Paradójicamente, se oyen en cambio críticas dentro del uribismo, donde consideran que no ha sabido aglutinar, y que su obsesión de ser conciliador se traduce en que la línea del gobierno no se expresa con claridad ni contundencia en el Congreso ni ante la opinión pública. A diferencia de la época de Londoño, bajo el ministerio de Sabas corrió la voz de que habría cuotas burocráticas para quienes acompañen al gobierno en sus más valoradas iniciativas, como la reelección. Y pasó lo de siempre: surgieron intrigas, envidias y cuestionamientos de unos grupos uribistas frente a otros, porque se sienten peor tratados en la repartición.

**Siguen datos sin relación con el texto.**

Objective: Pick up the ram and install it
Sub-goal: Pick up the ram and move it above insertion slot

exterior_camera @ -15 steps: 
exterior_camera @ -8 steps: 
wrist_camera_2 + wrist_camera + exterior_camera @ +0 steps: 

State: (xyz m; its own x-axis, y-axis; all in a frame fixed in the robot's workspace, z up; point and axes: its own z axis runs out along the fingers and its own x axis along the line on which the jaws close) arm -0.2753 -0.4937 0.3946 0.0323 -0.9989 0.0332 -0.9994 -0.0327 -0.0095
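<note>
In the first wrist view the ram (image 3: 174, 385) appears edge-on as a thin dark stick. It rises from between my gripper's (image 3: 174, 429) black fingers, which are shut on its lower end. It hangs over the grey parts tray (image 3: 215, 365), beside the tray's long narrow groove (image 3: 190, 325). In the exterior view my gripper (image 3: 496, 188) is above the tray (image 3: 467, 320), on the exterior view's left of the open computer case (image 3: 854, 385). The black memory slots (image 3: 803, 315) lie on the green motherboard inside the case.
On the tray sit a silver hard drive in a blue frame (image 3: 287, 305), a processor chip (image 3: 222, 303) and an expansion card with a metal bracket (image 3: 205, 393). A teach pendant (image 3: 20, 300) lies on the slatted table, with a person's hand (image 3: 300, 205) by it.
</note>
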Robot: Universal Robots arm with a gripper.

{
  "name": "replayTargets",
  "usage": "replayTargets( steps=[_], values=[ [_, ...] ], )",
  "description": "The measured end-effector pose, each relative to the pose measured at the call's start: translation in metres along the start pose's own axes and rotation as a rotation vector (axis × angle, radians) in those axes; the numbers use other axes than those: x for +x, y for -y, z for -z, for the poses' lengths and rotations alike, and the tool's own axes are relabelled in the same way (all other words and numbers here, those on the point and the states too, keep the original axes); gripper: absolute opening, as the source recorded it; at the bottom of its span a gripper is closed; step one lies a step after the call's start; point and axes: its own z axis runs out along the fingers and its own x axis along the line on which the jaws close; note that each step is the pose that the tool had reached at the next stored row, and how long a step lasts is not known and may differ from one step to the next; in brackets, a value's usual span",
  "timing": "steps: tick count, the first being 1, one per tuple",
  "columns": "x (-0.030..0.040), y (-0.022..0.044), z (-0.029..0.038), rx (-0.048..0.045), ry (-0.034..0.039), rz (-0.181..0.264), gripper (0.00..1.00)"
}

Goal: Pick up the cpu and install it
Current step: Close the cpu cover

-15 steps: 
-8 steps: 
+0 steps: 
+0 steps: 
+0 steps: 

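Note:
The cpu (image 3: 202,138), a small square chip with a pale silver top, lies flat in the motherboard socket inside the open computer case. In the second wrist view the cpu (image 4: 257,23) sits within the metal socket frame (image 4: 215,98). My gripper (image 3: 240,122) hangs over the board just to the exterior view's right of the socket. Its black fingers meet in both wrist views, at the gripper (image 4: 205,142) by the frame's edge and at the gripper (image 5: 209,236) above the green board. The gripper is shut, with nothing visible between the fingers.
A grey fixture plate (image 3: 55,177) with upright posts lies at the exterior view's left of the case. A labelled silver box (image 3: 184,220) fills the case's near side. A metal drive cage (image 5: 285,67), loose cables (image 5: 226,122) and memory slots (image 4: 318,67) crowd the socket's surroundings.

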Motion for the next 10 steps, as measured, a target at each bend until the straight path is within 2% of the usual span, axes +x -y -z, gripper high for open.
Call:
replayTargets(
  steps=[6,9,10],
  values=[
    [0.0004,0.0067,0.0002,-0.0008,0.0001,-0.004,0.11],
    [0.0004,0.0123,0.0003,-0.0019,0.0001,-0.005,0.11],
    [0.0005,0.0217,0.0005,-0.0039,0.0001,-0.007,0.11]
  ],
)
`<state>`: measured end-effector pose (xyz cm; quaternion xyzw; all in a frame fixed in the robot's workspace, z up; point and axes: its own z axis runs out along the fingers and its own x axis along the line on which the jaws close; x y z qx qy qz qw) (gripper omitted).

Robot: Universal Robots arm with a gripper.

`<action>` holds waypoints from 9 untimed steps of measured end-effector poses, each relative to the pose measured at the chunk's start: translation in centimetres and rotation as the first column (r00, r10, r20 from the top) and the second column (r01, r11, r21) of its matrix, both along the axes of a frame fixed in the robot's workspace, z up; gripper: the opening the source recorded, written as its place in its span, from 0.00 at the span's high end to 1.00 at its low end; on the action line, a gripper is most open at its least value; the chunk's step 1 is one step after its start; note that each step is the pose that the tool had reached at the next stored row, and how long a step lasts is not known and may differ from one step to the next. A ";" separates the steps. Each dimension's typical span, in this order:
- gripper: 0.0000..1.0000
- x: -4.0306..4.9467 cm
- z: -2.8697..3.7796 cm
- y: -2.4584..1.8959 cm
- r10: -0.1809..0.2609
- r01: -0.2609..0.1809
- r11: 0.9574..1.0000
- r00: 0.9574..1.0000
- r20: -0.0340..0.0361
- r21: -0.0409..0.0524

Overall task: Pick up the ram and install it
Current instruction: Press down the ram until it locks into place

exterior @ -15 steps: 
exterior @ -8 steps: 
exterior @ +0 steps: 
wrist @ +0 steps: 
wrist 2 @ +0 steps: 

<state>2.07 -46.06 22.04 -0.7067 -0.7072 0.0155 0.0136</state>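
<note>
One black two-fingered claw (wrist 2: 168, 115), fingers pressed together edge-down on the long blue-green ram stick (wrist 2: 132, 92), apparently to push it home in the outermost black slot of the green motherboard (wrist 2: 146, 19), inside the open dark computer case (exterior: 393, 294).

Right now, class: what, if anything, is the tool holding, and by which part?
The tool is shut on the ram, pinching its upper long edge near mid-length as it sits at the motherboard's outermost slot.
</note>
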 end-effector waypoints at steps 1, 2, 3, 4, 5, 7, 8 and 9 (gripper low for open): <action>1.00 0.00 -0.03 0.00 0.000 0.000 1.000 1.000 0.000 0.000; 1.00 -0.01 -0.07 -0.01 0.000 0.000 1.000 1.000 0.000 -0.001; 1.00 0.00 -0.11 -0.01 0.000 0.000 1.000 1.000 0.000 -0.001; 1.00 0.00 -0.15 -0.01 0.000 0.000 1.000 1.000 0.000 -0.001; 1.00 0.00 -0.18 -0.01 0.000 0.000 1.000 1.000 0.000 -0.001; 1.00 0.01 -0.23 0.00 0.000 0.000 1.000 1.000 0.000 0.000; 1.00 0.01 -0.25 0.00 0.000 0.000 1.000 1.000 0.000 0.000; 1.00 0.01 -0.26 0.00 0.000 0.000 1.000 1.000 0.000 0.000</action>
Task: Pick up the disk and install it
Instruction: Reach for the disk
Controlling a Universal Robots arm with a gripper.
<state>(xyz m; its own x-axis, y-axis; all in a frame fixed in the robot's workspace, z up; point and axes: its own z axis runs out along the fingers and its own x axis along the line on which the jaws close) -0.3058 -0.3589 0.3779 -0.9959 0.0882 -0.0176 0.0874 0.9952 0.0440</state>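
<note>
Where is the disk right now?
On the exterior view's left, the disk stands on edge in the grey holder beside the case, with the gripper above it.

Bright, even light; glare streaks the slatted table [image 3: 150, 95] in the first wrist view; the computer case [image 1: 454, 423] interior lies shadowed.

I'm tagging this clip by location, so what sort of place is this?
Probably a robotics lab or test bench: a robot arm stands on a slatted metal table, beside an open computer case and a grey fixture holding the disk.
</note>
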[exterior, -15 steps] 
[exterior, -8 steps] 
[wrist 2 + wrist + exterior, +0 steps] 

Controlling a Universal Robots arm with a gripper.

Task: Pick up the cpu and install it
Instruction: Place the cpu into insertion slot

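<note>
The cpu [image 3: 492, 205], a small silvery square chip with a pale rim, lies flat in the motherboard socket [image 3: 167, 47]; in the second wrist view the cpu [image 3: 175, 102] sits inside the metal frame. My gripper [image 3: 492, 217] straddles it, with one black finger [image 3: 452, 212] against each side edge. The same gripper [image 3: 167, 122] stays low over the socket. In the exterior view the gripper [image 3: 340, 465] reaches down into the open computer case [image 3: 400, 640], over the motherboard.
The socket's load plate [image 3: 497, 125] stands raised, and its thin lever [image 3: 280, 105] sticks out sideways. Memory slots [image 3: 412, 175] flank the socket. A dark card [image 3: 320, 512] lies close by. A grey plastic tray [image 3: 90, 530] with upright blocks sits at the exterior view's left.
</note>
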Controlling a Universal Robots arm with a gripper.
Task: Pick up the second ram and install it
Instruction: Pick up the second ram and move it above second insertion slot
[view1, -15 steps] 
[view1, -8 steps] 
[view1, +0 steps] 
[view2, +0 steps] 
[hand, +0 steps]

Lo que no se puede negar es que el actual Ministro del Interior se ajusta a las difíciles características del estilo gerencial de su jefe, quien prefiere subalternos de bajo perfil, leales y sin mucha iniciativa, y que frente al Congreso opta por el tratamiento al detal en vez de la convocatoria de partidos. Sabas le jala a todo lo que haga falta para complacer al Presidente, a quien admira y con quien comparte plenamente la ideología conservadora. "El Presidente es el verdadero ministro, y todos los proyectos se definen en la Casa de Nariño con su intervención directa", según Antonio Navarro.

Aunque la gestión de Sabas Pretelt de la Vega ha venido de menos a más desde el 6 de noviembre de 2003, cuando asumió la cartera, no se puede hacer un balance sin esperar los próximos dos meses. Un período demasiado corto antes de que finalice la legislatura, y en un ambiente político contaminado por la polarización frente a la reelección y el Congreso Nacional Liberal de junio. Con una agenda, además, compleja y trascendental. Es probable que el gobierno saque adelante la reglamentación de la reelección y la reforma de pensiones, pero no se pueden descartar conflictos entre su bancada y que se intensifique la inefable pelea por la burocracia. Las mayorías no van a funcionar en forma automática, ni van a ser las mismas en todos los temas. El buen Sabas no podrá dejar que se agoten sus reservas de paciencia, porque de aquí en adelante el éxito del gobierno dependerá de su capacidad de ganar voto a voto.